Your task is to copy the stretch of lines in the records below that begins with the line containing "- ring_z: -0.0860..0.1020" and ends with the line containing "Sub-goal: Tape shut", exactly as written, with nothing added.
Segment Start: Data listing
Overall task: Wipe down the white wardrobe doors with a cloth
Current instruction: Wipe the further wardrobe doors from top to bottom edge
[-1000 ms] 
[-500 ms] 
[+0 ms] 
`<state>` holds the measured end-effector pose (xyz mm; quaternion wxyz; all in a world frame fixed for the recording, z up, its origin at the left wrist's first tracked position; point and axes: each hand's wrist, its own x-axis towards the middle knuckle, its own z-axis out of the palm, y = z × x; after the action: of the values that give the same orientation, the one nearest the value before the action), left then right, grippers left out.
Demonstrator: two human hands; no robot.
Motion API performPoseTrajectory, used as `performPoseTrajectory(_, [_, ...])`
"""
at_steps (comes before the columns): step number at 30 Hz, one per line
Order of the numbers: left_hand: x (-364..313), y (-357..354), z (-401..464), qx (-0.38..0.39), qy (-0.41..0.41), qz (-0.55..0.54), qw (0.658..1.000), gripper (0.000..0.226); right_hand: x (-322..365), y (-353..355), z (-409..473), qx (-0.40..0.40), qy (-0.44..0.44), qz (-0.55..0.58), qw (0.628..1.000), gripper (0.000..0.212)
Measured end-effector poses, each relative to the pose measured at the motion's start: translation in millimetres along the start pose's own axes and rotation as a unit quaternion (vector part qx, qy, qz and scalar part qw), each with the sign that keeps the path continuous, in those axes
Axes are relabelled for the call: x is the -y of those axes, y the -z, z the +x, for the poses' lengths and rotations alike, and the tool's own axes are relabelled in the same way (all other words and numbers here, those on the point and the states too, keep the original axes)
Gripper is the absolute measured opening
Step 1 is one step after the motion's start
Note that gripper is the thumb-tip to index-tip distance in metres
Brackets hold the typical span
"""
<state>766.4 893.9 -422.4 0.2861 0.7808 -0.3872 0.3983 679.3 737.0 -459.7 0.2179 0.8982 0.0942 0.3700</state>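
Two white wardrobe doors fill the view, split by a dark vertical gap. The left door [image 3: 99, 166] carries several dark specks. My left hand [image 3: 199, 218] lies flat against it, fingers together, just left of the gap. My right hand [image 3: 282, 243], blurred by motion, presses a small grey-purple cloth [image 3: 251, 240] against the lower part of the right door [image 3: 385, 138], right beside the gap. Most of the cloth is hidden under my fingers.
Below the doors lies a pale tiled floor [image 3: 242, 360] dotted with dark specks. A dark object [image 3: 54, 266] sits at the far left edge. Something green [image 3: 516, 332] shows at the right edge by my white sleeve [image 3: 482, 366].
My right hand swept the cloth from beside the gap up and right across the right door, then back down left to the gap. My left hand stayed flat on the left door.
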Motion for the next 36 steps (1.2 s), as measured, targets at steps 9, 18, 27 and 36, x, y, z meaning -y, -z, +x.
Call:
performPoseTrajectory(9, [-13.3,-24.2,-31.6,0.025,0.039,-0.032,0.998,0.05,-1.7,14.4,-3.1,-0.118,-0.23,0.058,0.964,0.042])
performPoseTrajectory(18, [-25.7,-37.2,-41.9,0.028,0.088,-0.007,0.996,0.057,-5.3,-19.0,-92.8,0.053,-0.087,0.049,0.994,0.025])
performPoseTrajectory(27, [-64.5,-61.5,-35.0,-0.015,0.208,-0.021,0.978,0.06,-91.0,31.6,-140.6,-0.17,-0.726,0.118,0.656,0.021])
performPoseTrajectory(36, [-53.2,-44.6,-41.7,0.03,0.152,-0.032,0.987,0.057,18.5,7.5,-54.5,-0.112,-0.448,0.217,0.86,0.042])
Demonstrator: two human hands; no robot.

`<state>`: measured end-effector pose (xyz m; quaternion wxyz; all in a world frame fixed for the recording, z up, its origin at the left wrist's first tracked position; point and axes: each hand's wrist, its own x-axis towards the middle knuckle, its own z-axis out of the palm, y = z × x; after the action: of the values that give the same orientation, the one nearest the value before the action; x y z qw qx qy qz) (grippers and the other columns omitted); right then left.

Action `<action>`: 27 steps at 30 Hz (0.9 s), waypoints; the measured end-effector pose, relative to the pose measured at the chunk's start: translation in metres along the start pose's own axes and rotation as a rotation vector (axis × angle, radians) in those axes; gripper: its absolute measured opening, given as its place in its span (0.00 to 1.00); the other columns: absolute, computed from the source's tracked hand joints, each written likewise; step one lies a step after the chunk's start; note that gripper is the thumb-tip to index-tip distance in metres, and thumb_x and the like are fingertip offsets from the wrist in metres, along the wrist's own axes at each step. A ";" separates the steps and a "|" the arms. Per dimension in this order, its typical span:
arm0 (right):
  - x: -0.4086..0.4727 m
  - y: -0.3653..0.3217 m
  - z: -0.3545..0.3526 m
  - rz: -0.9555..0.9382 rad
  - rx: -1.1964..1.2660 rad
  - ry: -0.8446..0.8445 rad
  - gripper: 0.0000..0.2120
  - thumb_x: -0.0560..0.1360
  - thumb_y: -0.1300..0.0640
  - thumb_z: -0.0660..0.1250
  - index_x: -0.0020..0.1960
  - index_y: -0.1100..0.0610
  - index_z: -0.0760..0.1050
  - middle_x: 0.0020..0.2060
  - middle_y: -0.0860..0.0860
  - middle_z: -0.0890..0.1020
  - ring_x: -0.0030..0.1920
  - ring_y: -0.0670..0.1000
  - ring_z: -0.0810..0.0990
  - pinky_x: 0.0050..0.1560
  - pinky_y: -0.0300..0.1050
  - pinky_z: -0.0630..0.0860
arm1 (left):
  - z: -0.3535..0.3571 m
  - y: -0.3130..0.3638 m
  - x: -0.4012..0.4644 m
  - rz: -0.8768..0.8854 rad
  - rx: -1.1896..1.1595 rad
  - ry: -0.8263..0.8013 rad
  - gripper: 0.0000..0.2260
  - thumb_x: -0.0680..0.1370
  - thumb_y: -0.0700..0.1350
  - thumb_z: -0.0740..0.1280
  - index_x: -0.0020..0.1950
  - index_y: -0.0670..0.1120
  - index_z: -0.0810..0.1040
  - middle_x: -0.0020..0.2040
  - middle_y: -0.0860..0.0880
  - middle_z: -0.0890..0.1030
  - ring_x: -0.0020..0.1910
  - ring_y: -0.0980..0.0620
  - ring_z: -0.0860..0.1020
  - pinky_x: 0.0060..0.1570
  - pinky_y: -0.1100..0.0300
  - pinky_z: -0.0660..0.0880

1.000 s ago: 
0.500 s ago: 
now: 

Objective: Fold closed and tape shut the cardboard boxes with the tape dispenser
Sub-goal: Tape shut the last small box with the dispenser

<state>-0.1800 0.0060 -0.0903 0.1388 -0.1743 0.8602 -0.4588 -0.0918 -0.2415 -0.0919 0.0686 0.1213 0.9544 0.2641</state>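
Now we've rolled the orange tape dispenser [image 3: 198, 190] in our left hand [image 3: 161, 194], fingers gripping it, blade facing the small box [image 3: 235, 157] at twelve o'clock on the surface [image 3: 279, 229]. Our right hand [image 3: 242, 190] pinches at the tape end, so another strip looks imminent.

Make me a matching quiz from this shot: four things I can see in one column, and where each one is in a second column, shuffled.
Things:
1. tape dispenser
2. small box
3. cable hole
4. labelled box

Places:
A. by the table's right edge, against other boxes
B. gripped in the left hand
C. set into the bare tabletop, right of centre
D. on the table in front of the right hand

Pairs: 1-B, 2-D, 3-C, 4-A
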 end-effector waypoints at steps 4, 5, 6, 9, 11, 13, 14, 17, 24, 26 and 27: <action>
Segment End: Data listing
[Result]
  - ring_z: -0.0860..0.1020
  - pinky_x: 0.0060..0.1570
  - pinky_y: -0.1100..0.0300
  - pinky_z: -0.0660..0.0880

1.000 s ago: 
0.500 s ago: 
now: 

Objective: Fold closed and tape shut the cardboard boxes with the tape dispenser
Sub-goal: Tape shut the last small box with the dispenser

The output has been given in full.